AlumiuN :God damnit. I've heard that one too many times. *bangs on wall* Shut the hell up! *singing stops* Huh. Looks like Fortis messed up that one a bit. Who the hell wants to hear that coming from anywhere, let alone there?
Scientist *walks in*: Vat vas dat about?
AlumiuN: Why does that alien know Das Lied der Deutschen?
Scientist: I taught him it.
AlumiuN: Why, of all songs, would you teach him that?
Scientist: You do not like it? Vat is wrong mit it?
AlumiuN: Let me tell you about what happened two years ago.
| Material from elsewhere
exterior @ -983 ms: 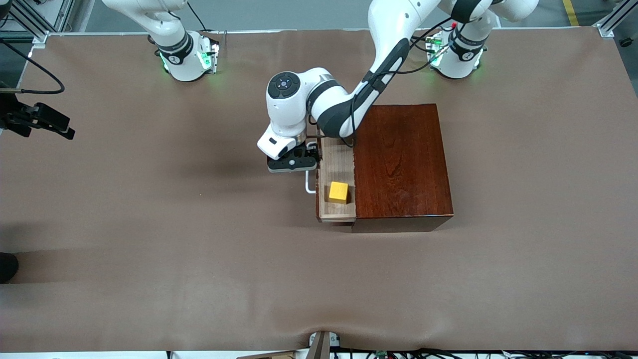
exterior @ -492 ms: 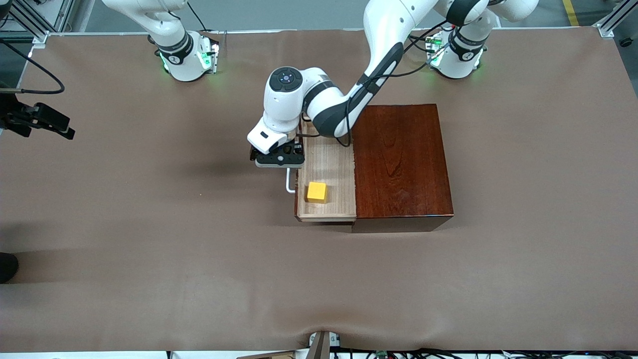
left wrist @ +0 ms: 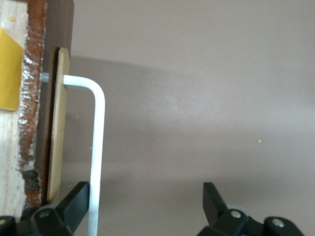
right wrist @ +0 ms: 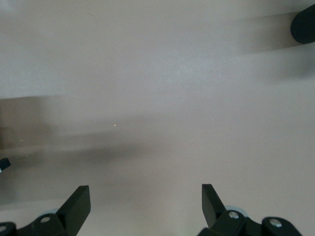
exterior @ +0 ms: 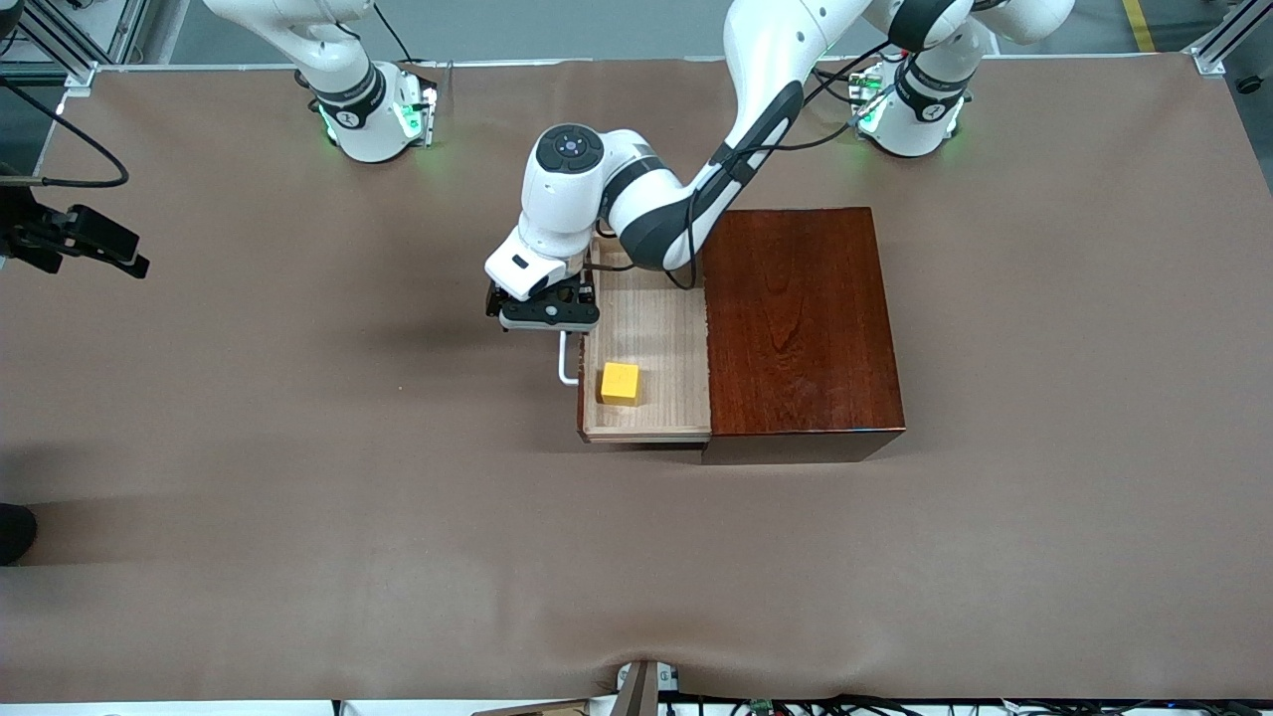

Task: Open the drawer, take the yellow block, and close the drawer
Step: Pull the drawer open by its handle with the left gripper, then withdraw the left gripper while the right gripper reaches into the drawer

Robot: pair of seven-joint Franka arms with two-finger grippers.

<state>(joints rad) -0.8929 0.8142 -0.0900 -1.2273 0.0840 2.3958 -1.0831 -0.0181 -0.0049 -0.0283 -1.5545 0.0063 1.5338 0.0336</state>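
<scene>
The drawer (exterior: 656, 328) stands pulled out of the mahogany box (exterior: 801, 318) toward the right arm's end of the table, its pale wood floor showing. The yellow block (exterior: 620, 383) (left wrist: 9, 69) sits in it, close to the drawer front. My left gripper (exterior: 549, 316) (left wrist: 146, 189) is at the white handle (exterior: 565, 366) (left wrist: 98, 147). It is open, and the bar lies against the inner face of one finger (left wrist: 78, 194). My right gripper (right wrist: 145, 191) waits, open over bare table cloth with nothing between its fingers.
The brown cloth table (exterior: 298, 447) spreads wide around the box. A black fixture with a cable (exterior: 80, 239) sticks in at the right arm's end. The right arm's base (exterior: 368, 114) and the left arm's base (exterior: 920, 109) stand along the table's edge farthest from the front camera.
The left gripper moved toward the right arm's end with the handle. The drawer slid farther out and carried the yellow block with it. The right gripper stayed open.
</scene>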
AlumiuN: I was in Munich on a holiday with my parents, who hadn't been on a holiday for about 10 years. Long story very short, a German extremist group detonated a large bomb near where we were staying - near enough that the blast killed my mother instantly and put my father in a critical condition. _Then_ the hospital he was staying in was raided by the same group. He was killed by a .45 caliber bullet. Both times, I heard Das Lied der Deutschen about 10 seconds before the crap hit the wall. The media covered the whole thing up, and everyone who saw it was payed to keep quiet by the government. But by that time, I had already left, but I wondered why the government covered it up. Three weeks of intensive research later, and I had discovered that not only had the government paid the group to do it, but a group of aliens had infiltrated the government and set the whole damn thing up.

Scientist: Ach. Scheisst. I see. Vell, ve Germans aren't all sellouts. I guess dats vhy you're here.
AlumiuN: Bingo. I would prefer it if you told no-one else about this.